TASK REQUIREMENTS :: Nothing but the lines from the first line of the entries through the line with "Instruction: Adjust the" should appear in the answer, transcribed exactly and free of pictures.

DATA TO PROCESS ::
----

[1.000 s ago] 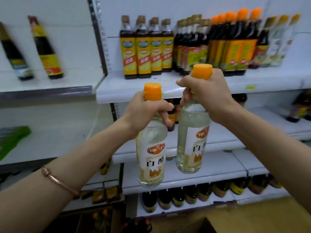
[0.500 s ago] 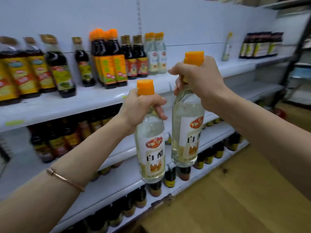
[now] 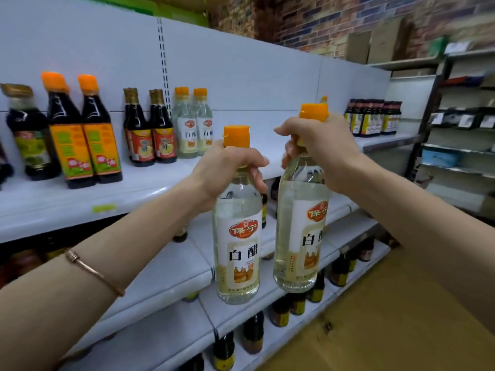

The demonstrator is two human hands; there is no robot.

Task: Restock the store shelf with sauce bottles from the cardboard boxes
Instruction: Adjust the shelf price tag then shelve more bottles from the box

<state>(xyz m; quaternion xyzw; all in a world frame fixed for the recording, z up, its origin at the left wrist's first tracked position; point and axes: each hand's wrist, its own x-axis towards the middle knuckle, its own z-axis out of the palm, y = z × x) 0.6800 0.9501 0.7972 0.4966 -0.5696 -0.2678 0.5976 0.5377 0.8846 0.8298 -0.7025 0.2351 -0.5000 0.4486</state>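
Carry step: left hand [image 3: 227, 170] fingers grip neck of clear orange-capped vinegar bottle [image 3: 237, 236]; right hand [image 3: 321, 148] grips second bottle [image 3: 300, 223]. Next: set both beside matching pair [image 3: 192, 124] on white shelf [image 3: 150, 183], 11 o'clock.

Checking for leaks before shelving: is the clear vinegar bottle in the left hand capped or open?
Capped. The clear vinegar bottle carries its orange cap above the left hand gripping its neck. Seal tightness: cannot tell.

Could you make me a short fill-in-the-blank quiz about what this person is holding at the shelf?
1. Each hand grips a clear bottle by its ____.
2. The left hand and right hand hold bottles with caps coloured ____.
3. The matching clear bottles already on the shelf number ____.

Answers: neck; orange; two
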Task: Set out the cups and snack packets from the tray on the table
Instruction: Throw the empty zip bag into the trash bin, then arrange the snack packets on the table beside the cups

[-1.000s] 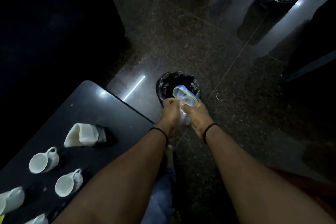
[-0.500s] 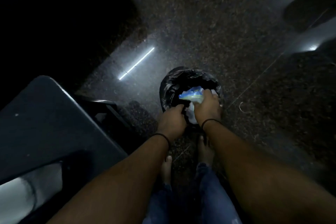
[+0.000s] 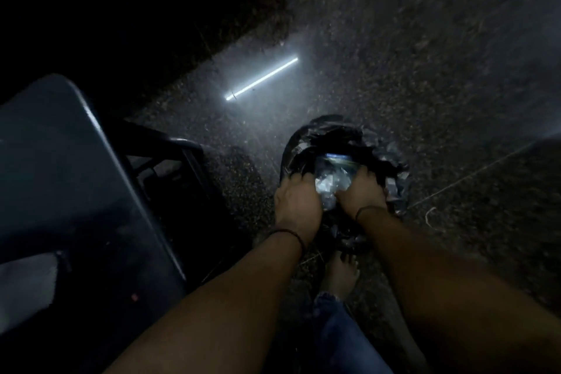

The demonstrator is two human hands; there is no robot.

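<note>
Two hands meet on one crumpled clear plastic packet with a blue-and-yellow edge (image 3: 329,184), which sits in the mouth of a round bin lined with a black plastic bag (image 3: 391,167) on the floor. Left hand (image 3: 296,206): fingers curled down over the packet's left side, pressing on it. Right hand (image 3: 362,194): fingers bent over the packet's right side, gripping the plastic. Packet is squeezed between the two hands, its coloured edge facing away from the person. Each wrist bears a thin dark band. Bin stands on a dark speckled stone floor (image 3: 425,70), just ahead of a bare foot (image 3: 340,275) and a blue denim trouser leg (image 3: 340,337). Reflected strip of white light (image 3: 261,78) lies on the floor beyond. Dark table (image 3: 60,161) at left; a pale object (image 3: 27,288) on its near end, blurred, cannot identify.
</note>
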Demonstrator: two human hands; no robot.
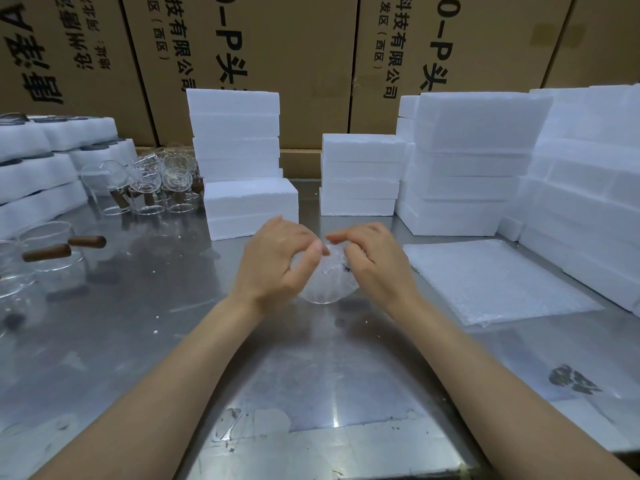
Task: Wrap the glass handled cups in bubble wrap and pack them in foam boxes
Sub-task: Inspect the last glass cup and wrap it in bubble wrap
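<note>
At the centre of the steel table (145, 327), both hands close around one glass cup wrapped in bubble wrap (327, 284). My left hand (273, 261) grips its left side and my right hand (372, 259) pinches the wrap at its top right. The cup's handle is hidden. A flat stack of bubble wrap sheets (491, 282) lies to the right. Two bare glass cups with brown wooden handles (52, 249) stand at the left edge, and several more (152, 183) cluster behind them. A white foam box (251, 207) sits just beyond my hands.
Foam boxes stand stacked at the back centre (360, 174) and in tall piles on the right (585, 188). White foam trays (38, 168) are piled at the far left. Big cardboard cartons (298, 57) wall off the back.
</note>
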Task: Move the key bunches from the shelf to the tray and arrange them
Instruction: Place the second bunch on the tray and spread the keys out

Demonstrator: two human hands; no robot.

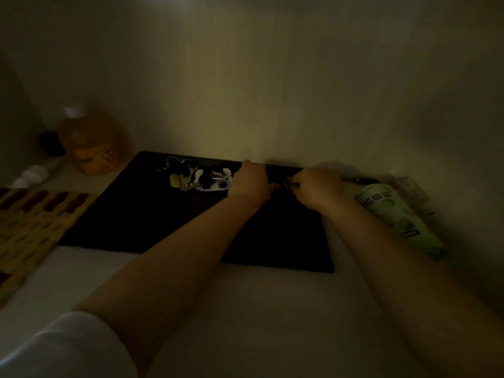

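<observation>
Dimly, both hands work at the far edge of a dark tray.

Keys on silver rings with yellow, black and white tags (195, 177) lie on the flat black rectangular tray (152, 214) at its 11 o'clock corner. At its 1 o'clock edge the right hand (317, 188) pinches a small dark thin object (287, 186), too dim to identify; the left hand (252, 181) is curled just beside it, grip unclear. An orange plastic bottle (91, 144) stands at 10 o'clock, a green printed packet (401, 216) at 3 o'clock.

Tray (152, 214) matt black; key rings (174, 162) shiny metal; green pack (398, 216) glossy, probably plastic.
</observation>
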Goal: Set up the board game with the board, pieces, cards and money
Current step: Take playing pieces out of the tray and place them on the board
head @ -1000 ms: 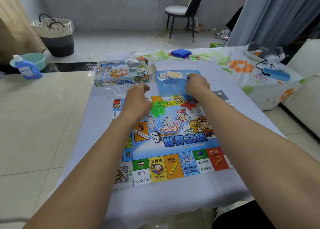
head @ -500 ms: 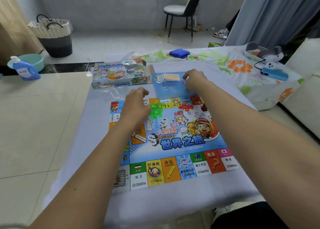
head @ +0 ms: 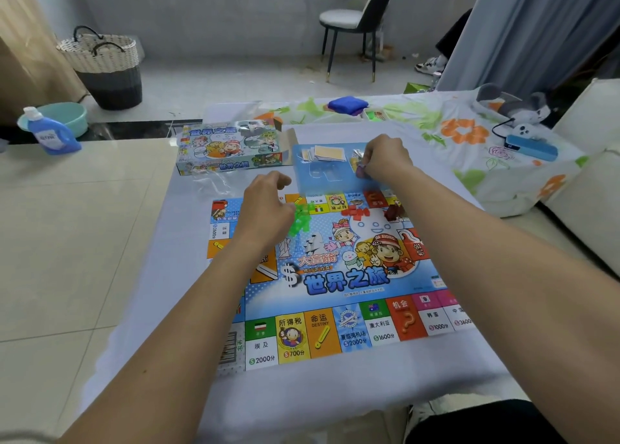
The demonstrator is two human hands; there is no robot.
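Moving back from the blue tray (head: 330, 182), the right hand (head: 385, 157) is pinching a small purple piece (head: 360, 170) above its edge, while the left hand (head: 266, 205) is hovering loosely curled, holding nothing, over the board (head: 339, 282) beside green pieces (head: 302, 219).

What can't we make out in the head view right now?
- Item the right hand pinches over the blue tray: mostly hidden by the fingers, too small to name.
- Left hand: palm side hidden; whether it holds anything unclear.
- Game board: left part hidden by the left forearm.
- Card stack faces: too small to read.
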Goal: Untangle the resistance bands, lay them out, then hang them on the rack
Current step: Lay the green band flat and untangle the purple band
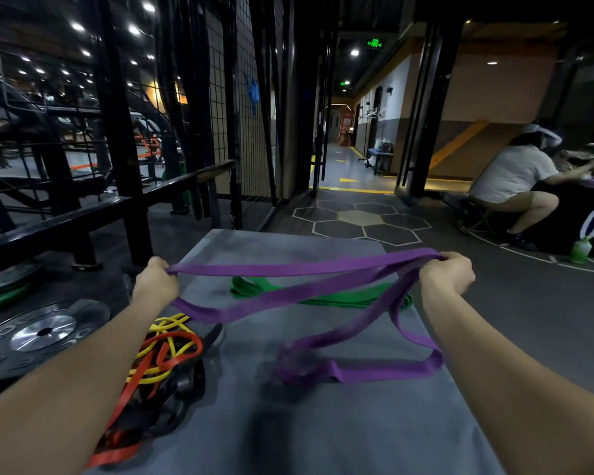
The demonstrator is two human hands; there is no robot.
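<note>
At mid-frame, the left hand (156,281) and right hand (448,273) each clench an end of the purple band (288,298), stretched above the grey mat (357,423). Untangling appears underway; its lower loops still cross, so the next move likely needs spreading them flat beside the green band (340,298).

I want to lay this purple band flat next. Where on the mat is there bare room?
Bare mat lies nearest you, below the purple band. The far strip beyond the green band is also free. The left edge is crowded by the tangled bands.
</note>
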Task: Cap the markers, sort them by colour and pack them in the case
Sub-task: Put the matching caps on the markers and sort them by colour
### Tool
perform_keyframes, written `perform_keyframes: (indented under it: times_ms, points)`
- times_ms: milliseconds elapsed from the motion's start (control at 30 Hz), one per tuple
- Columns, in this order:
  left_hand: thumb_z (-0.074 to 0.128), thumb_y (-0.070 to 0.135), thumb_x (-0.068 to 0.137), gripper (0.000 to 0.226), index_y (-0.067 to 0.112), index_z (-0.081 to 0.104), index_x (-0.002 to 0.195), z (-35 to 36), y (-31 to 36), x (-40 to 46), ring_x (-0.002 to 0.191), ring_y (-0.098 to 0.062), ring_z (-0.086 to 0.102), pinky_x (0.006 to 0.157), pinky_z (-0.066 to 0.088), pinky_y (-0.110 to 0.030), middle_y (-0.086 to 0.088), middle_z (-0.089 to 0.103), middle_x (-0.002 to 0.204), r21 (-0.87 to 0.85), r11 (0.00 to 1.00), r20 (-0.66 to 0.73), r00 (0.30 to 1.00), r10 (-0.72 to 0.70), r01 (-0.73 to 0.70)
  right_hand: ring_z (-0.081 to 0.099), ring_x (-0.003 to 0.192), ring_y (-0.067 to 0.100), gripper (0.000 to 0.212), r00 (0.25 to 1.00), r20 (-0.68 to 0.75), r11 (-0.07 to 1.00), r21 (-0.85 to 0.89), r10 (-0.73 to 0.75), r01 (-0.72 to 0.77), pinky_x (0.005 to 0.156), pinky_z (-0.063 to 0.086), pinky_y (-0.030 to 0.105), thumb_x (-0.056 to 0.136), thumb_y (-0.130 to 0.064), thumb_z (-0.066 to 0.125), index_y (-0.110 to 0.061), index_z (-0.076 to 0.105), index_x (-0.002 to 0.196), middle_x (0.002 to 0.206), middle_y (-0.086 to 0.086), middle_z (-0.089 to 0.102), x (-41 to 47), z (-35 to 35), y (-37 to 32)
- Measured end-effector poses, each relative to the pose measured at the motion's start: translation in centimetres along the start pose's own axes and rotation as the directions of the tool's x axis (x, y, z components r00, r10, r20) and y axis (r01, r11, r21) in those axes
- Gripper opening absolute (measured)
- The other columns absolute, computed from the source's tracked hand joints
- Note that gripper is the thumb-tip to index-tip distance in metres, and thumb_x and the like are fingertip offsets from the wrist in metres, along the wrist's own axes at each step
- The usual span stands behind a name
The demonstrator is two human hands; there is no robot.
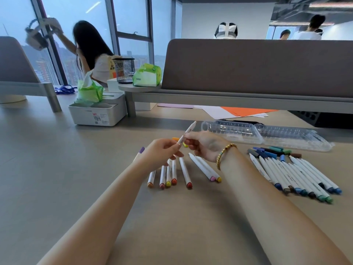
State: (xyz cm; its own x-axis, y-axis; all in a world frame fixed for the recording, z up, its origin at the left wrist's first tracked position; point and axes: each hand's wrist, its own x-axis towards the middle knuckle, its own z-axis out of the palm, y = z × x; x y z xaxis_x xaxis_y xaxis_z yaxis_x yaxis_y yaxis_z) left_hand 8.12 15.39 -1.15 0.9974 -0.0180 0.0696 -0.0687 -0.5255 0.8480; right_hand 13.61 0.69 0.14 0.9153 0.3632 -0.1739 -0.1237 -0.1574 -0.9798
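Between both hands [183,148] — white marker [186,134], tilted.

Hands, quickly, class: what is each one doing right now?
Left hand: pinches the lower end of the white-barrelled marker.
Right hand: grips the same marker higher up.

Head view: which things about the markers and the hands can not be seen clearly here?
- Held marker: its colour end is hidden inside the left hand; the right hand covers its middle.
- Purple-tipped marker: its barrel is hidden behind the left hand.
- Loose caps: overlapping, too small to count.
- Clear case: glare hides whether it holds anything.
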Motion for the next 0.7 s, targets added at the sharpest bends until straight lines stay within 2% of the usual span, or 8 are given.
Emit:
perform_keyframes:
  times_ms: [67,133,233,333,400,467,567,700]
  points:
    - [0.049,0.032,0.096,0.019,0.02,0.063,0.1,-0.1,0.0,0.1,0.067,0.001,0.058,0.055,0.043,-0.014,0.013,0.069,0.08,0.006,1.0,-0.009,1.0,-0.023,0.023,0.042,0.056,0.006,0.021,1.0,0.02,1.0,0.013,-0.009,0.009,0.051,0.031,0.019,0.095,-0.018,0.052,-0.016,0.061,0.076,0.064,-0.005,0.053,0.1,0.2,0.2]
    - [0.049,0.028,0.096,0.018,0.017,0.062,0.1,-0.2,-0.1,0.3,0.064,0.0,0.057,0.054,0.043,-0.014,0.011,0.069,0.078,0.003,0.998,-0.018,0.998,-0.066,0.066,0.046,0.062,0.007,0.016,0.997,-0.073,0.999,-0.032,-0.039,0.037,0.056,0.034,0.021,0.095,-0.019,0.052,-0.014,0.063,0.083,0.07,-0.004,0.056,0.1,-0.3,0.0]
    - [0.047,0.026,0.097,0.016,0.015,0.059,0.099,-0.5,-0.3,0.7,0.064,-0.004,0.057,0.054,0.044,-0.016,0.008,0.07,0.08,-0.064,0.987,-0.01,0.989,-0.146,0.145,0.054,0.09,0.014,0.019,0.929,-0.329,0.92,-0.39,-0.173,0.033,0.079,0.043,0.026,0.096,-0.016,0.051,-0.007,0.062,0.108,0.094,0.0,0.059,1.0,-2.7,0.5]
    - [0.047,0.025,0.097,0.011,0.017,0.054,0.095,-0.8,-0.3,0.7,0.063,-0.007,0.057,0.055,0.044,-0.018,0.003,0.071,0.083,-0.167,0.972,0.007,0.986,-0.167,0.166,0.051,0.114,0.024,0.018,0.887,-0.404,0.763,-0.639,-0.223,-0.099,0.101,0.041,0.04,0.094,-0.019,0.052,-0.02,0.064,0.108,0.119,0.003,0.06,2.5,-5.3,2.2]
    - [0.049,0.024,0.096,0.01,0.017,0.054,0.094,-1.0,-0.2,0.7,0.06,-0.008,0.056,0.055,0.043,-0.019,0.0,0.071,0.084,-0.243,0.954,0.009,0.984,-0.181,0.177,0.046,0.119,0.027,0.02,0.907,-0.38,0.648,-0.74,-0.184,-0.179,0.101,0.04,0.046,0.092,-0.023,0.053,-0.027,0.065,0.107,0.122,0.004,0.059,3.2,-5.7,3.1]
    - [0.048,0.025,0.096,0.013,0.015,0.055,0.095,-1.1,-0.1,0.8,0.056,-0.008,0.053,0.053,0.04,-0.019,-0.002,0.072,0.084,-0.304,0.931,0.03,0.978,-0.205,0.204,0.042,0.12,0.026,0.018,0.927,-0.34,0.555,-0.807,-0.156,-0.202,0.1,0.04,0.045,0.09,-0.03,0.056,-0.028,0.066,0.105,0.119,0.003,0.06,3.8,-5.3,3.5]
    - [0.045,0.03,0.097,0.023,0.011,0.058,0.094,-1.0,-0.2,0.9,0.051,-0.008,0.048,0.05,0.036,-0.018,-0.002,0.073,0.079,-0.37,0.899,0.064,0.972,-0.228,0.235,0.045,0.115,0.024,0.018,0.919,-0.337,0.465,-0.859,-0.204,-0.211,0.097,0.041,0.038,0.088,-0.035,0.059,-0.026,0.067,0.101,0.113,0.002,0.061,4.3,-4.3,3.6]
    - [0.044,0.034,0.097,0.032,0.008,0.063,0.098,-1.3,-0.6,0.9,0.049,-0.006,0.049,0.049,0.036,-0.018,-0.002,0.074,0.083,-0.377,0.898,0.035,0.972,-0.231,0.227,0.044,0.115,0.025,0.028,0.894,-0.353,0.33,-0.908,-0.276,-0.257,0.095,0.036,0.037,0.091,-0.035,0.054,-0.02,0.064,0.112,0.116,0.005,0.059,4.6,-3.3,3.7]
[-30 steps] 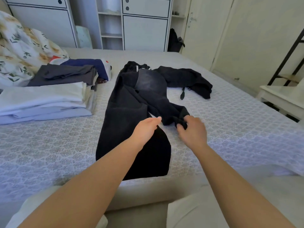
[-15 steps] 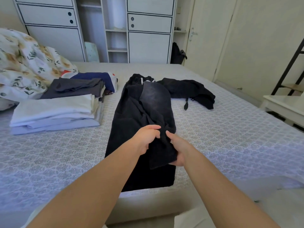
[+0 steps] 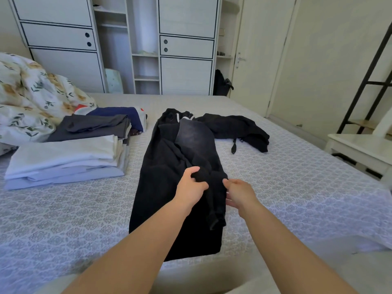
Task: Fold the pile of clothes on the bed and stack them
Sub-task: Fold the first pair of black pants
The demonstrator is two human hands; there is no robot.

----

REPLY ::
[1.000 s ago] 
[0.500 s ago] 
[now] 

The demonstrator is two human hands; there is no robot.

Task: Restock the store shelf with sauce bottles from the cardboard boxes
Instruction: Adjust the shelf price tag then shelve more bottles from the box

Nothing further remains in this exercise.